BEGIN

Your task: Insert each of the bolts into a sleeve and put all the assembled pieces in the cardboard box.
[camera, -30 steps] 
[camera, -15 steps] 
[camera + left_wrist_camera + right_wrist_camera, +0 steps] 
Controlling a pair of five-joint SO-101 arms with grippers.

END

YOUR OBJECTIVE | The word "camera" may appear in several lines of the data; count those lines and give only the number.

ANSWER SPACE | 3